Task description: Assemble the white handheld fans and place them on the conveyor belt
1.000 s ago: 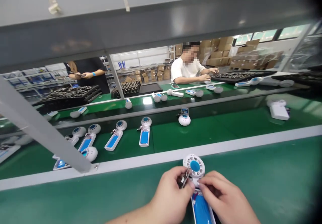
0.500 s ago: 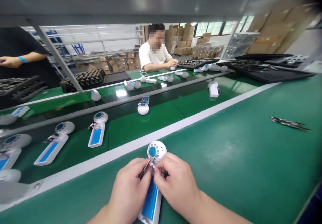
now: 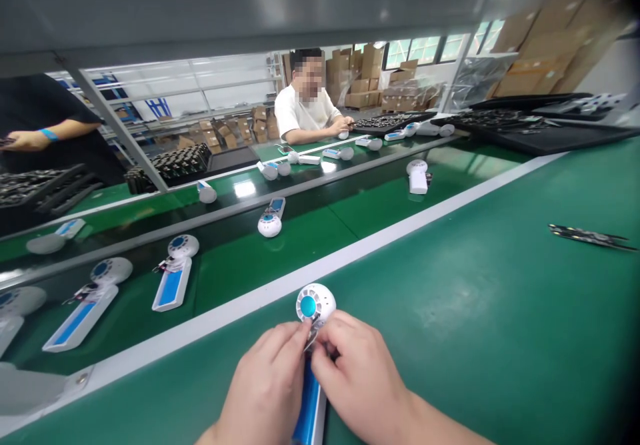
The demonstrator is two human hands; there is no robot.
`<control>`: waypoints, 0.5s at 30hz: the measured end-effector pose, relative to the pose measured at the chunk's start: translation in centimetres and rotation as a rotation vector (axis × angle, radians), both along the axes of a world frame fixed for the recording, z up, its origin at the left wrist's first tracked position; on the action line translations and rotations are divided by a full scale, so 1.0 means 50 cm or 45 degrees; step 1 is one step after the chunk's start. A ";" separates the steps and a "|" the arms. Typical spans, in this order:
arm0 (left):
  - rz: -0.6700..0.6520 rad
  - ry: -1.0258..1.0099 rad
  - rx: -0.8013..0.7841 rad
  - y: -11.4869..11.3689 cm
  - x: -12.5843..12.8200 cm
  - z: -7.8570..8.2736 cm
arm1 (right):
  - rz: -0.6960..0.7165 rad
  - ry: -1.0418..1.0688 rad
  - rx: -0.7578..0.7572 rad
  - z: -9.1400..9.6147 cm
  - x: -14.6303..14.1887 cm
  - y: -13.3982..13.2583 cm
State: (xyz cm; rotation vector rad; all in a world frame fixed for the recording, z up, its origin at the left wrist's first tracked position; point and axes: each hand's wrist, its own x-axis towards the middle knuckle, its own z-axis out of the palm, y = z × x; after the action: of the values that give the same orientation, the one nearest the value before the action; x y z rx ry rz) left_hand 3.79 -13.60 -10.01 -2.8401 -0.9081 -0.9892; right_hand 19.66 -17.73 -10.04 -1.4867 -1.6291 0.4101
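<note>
A white handheld fan with a blue disc in its round vented head lies on the green table, its blue-lined handle pointing toward me. My left hand is closed at the fan's neck, from the left side. Opposite it, my right hand has thumb and forefinger pinched together over the same spot. Thin wires and a small part show between the fingertips; the fingers hide most of them. Much of the handle is covered by both hands.
Several similar fans, one of them here, lie on the green conveyor beyond the pale edge strip. Dark narrow strips lie on the table at right. Black trays stand farther back. A co-worker sits opposite; another person stands at left.
My left fingers have moved closer over the fan's neck and cover the dark piece seen there before. The near conveyor fans have shifted left in view.
</note>
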 end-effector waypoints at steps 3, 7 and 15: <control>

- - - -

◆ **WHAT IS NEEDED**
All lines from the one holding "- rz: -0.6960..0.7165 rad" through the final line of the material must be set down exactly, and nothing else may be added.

◆ **COMPLETED TASK**
  - rz: -0.6960..0.7165 rad
  - ry: -1.0418..1.0688 rad
  - rx: -0.7578..0.7572 rad
  - z: -9.1400..9.6147 cm
  - x: -14.6303..14.1887 cm
  - y: -13.3982..13.2583 cm
State: (xyz cm; rotation vector rad; all in a world frame fixed for the recording, z up, its origin at the left wrist's first tracked position; point and axes: each hand's wrist, its own x-axis towards the middle knuckle, its own z-axis out of the palm, y = z × x; after the action: of the values that give the same orientation, the one nearest the value before the action; x y z rx ry rz) left_hand 3.79 -13.60 -10.01 -2.8401 -0.9081 -0.9892; right_hand 19.66 -17.73 -10.04 -1.4867 -1.6291 0.4101
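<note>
A white handheld fan with a blue disc in its round vented head lies on the green table, its blue-lined handle pointing toward me. My left hand is closed at the fan's neck, from the left side. Opposite it, my right hand has thumb and forefinger pinched together over the same spot. Thin wires and a small part show between the fingertips; the fingers hide most of them. Much of the handle is covered by both hands.
Several similar fans, one of them here, lie on the green conveyor beyond the pale edge strip. Dark narrow strips lie on the table at right. Black trays stand farther back. A co-worker sits opposite; another person stands at left.
My left fingers have moved closer over the fan's neck and cover the dark piece seen there before. The near conveyor fans have shifted left in view.
</note>
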 end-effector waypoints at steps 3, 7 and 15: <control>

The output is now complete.